二人がカウンターの席に着くと、酒場のマスターが注文を聞いてきた。
歳の頃は30後半程度に見える。精悍な顔つきだが、人の良さがにじみ出ているような印象を持っていた。

暖かいスープとかパンがあれば、それでお願いしたいんですけど。

やっと食事にありつけると思ったからか、途端に疲れが襲ってきた。
マスターも二人の表情や動きでそのことを感じたのか、すぐ脇にある大きな鍋からスープを木の器に注ぎ、戸棚の奥から黒パンを取り出した。

スープもちょうどいい感じに温かいから疲れも取れる。この黒糖のパンは甘いから疲労の回復にもいい。

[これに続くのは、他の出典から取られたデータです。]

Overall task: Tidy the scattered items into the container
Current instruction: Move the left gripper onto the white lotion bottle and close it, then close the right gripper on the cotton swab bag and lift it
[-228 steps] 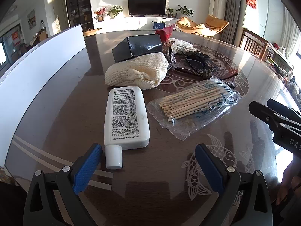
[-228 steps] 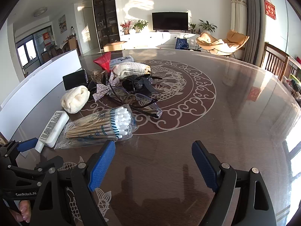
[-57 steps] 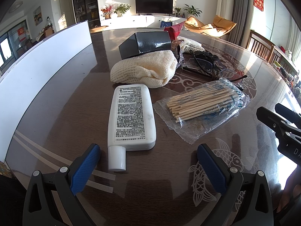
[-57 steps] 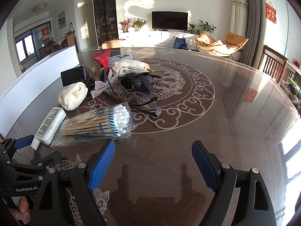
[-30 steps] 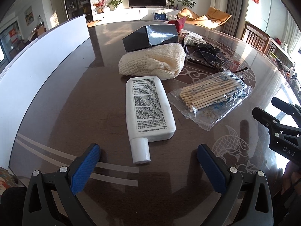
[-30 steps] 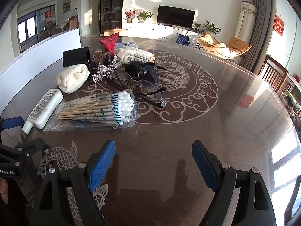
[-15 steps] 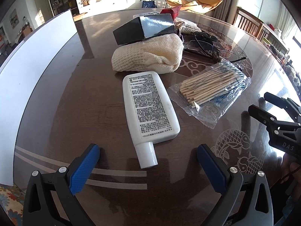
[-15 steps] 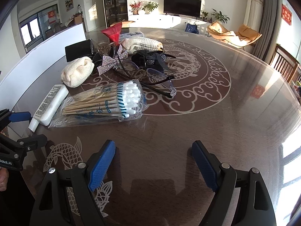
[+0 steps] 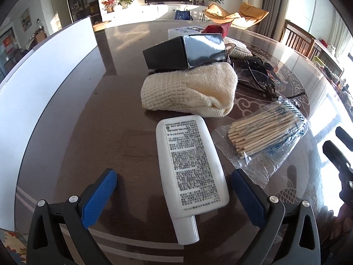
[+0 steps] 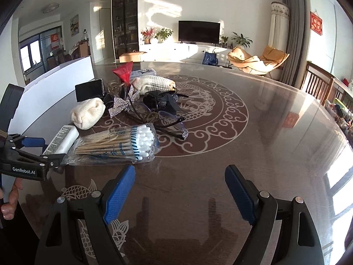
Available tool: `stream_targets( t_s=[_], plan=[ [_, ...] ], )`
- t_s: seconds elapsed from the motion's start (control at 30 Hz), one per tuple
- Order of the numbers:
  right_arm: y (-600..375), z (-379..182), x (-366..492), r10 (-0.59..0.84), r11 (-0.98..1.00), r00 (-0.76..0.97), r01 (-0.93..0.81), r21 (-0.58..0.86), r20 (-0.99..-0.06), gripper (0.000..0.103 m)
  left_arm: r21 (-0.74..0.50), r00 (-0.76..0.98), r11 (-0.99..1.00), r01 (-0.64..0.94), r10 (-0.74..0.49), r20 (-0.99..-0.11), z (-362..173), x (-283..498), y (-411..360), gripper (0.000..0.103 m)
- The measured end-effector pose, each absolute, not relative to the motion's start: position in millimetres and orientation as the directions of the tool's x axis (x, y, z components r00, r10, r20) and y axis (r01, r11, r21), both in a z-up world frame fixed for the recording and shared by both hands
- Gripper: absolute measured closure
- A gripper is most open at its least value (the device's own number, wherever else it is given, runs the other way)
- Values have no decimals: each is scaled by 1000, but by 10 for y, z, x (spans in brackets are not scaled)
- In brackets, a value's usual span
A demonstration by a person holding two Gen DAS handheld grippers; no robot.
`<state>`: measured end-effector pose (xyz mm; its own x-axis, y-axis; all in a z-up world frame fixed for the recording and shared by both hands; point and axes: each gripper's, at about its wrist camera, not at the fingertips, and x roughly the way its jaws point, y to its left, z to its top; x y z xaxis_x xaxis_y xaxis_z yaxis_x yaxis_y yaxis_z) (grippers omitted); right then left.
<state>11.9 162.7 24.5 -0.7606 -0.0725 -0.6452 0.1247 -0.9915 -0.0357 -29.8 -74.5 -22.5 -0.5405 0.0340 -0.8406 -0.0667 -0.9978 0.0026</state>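
The container, a long white-walled bin, stands along the left edge of the table; nothing we can see lies in it yet. The scattered items sit in a cluster near that edge: a black box, a cream knitted cloth, a white bottle lying flat with its cap toward us, and a bag of cotton swabs just beside the bottle.

Our left gripper stands wide open and empty, one jaw on each side of the bottle's lower end, not touching it. Our right gripper is also wide open and empty, over bare table.

Hazards, in our judgement:
- The bottle is smooth and tapered; a grip near the cap may slip.
- The right jaw may catch the swab bag's loose plastic and drag it.
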Motion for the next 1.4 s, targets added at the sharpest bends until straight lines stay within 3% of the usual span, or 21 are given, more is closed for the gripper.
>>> stream_targets(
  t_s=[0.17,0.33,0.37,0.4,0.47,0.63,0.77,0.97,1.1,1.3,1.4],
  plan=[
    [1714,167,-33,10,-999,-690,21,-34,-724,19,3,-513,-998,-65,31,-858,-218,-396,-793,0],
    [1995,98,-112,-159,-984,-649,39,176,-744,19,6,-517,-998,-60,26,-856,-195,-430,-819,0],
    [2001,95,-114,-155,-983,-651,31,178,-743,19,6,-519,-998,-65,28,-854,-177,-416,-820,4],
    [1993,93,-113,-144,-985,-650,24,169,-746,19,5,-535,-997,-78,37,-844,-153,-389,-820,24],
    [1965,92,-108,-128,-988,-648,18,153,-751,19,3,-549,-995,-104,55,-834,-137,-354,-787,52],
    [1871,89,-121,-115,-992,-617,38,117,-779,19,-80,-531,-991,-108,126,-838,-100,-206,-908,52],
    [1614,149,31,-353,-935,-541,180,305,-763,19,-62,-551,-995,-79,95,-829,-116,-24,-1061,52],
    [1100,94,-14,-246,-958,-530,260,120,-812,17,-13,-573,-997,-75,53,-818,-144,-166,-1158,52],
    [996,111,-347,-315,-946,-490,235,225,-813,17,-3,-582,-998,-65,40,-812,-148,-353,-1182,52],
    [966,86,-998,-248,-968,-518,164,189,-819,18,-5,-590,-998,-69,45,-806,-160,-461,-1241,52],
    [1111,120,-1022,-299,-950,-498,78,301,-814,18,-9,-608,-998,-66,47,-792,-172,-442,-1248,52]
  ],
)
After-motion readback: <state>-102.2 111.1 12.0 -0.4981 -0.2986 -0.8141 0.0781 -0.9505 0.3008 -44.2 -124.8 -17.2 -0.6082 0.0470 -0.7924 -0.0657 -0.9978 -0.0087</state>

たっぷりの野菜が煮込まれている温かなスープと甘い香りが漂ってきている黒糖で出来ているパンが二人の目の前に用意された時、ミオのお腹が可愛い音で鳴った。
ミオは少し恥ずかしそうな顔をしたが、すぐに気を取り直し手を合わせた。それを見て、ライムもまた手を合わせる。
二人は食べることが出来る喜びを神に感謝すると、スープを一口啜った。

あ、美味しい…

あ、美味しい…

二人が同時に声を上げると、マスターはうれしそうな顔をした。

そうだろう、ココの看板メニューだからな、旨くて当然だ。まだまだあるから、足りなかったらいいな

二人は空腹であり更にスープの美味しさも手伝って、あっという間にスープを飲み干した。
疲れていて動くことが億劫ではいたが、食べている間は幸せでいっぱいになり、疲れなど吹き飛んでいた
ライトは食べ終わると、ミオの食べている様子を笑顔で眺めていた。ミオは食べるのが遅く、いつもライトが最後まで食べるのを助けていた。

お代の方は、宿の支払いと一緒でいいからさ

マスターは二人に向かってそういうと、先ほどの男達の方に歩いていった。

どうする、まだ何かいるかい?

男たちは既に半分くらいの数は酔っ払っているようで、ろれつも回っていないようだ。

いや、もうそろそろ休むことにするよ。

背の高く体格も良い革鎧の男が、そういうと他の仲間達に声を掛けた。

さあ、明日もあることだし、もう寝るぞ

男たちはふらふらと立ち上がると、ゆらゆらと揺れながら出口に向かう。

それじゃ、お二人さんもお休み。

男はライムとミオにも声を掛けると、仲間たちを支えながらホールから出ていった。